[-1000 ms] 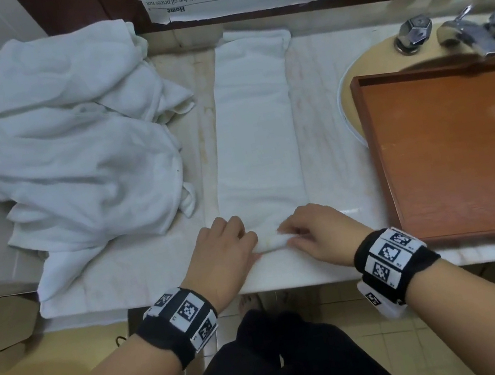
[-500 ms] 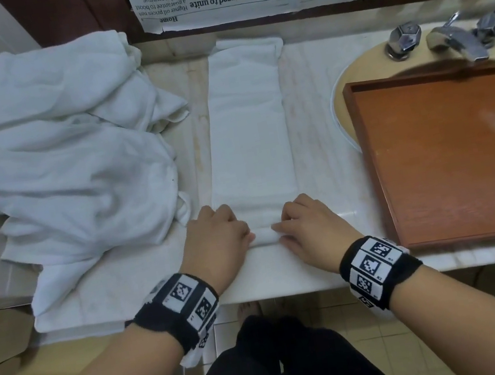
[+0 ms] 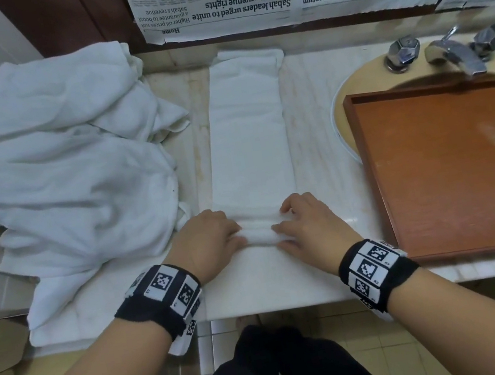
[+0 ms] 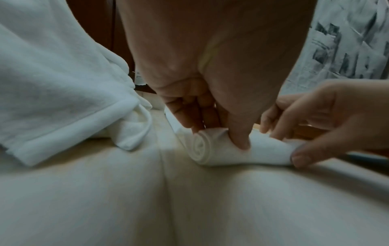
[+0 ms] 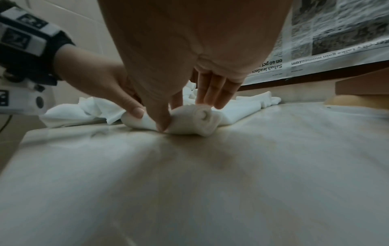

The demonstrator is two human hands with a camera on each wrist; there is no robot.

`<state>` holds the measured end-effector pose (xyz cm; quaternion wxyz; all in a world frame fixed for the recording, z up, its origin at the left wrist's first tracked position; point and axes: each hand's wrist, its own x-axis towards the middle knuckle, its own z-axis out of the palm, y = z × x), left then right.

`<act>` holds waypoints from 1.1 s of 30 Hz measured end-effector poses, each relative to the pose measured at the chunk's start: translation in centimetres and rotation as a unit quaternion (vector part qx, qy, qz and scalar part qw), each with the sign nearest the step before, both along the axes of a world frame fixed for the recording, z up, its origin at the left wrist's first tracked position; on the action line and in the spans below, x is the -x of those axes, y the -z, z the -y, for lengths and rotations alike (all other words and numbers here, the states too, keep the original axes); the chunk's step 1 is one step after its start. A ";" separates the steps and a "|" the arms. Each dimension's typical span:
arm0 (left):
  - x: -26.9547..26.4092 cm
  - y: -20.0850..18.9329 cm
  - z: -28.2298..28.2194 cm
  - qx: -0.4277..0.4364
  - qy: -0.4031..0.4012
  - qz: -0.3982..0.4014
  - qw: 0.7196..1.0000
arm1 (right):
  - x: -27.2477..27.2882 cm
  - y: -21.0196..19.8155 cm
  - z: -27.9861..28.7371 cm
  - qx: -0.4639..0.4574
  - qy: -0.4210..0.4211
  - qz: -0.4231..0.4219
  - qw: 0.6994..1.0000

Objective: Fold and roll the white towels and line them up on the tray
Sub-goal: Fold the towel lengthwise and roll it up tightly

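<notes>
Left hand: pinches the left end of the folded white cloth towel's roll, keeping it tight.
Right hand: grips the right end, so the roll stays even.

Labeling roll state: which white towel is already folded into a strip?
The folded towel at the counter's middle, near end held by both hands; the towel pile left of it is crumpled.

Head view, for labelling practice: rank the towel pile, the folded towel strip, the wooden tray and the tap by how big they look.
1. Towel pile, about level with the wooden tray, which the frame cuts off, so I leave these two unranked.
3. Folded towel strip.
4. Tap.
</notes>
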<state>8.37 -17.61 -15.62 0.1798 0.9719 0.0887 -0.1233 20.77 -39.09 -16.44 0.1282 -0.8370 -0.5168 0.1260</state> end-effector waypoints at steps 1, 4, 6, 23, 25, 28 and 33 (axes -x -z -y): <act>-0.3 -0.3 -0.2 0.025 -0.036 -0.001 0.999 | -0.1 -0.2 -0.3 0.005 0.002 0.012 1.000; -0.6 -0.5 -0.6 0.093 -0.124 0.009 0.988 | -0.9 -0.5 -1.2 0.026 0.004 -0.025 0.999; -0.7 -0.3 -0.2 0.088 -0.125 0.018 0.988 | -1.8 -0.7 -1.6 0.049 0.017 -0.099 0.994; -2.0 1.1 -0.1 -0.138 0.030 0.092 0.986 | -2.4 -0.7 -2.8 0.067 0.078 -0.010 0.995; -2.6 1.0 -1.1 -0.112 0.037 0.083 0.990 | -3.5 -0.7 -2.8 0.077 0.069 -0.078 0.992; -3.8 0.2 -1.8 -0.061 0.011 0.018 0.998 | -4.9 -1.0 -3.0 0.054 0.083 -0.145 0.984; -5.3 -0.5 -1.9 0.004 -0.086 0.033 0.996 | -4.8 -0.8 -3.5 0.029 0.099 -0.091 0.990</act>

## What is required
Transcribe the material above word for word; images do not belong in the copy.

## Response area
[-1000 ms] 
[-500 ms] 
[+0 ms] 
[+0 ms] 
[+0 ms] 

The demonstrator is two human hands with a camera on each wrist; there is no robot.

`<state>` holds the measured end-effector pose (xyz cm; quaternion wxyz; all in a world frame fixed for the recording, z up, its origin at the left wrist's first tracked position; point and axes: each hand's wrist, its own x-axis towards the middle knuckle, its own z-axis out of the palm, y = z × x), left then right.

`<act>` holds waypoints from 1.1 s of 30 Hz measured end-effector poses, each relative to the pose measured at the chunk's start: translation in centimetres and rotation as a unit quaternion (vector part qx, qy, qz and scalar part qw), each with the sign nearest the step before, both along the axes of a world frame fixed for the recording, z up, its origin at the left wrist's first tracked position; on the action line and in the spans below, x is the -x of those axes, y the -z, z the -y, for lengths and rotations alike (all other words and numbers here, the states too, keep the original axes); the chunk's step 1 is one step after its start. A ";" separates the steps and a "|" the arms. Each dimension's typical span:
arm0 (left):
  - x: -26.9547..26.4092 cm
  - y: -20.0850..18.9329 cm
  - z: -28.2298..28.2194 cm
  - qx: -0.4277..0.4364
  - qy: -0.4031..0.4012
  - qz: -0.3982..0.4014
  - qw: 0.7196..1.0000
arm1 (right):
  - x: -27.2477..27.2882 cm
  - y: -21.0196..19.8155 cm
  - z: -27.9861..28.7371 cm
  - qx: -0.4639..0.4574
  - qy: -0.4210..0.4211
  - qz: -0.4231..0.4219
  - qw: 0.6994..1.0000

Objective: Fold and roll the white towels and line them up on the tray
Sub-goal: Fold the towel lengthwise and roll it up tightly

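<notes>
Left hand: pinches the left end of the folded white cloth towel's roll, keeping it tight.
Right hand: grips the right end, so the roll stays even.

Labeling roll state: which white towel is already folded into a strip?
The folded towel at the counter's middle, near end held by both hands; the towel pile left of it is crumpled.

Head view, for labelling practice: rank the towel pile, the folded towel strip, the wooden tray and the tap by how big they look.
1. Towel pile, about level with the wooden tray, which the frame cuts off, so I leave these two unranked.
3. Folded towel strip.
4. Tap.
</notes>
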<state>8.37 -17.61 -15.62 0.1798 0.9719 0.0887 -0.1233 20.77 -39.09 -16.44 0.1282 -0.8370 -0.5168 0.1260</state> end-effector waypoints at steps 1, 4, 6, 23, 25, 28 and 33 (axes -x -z -y): <act>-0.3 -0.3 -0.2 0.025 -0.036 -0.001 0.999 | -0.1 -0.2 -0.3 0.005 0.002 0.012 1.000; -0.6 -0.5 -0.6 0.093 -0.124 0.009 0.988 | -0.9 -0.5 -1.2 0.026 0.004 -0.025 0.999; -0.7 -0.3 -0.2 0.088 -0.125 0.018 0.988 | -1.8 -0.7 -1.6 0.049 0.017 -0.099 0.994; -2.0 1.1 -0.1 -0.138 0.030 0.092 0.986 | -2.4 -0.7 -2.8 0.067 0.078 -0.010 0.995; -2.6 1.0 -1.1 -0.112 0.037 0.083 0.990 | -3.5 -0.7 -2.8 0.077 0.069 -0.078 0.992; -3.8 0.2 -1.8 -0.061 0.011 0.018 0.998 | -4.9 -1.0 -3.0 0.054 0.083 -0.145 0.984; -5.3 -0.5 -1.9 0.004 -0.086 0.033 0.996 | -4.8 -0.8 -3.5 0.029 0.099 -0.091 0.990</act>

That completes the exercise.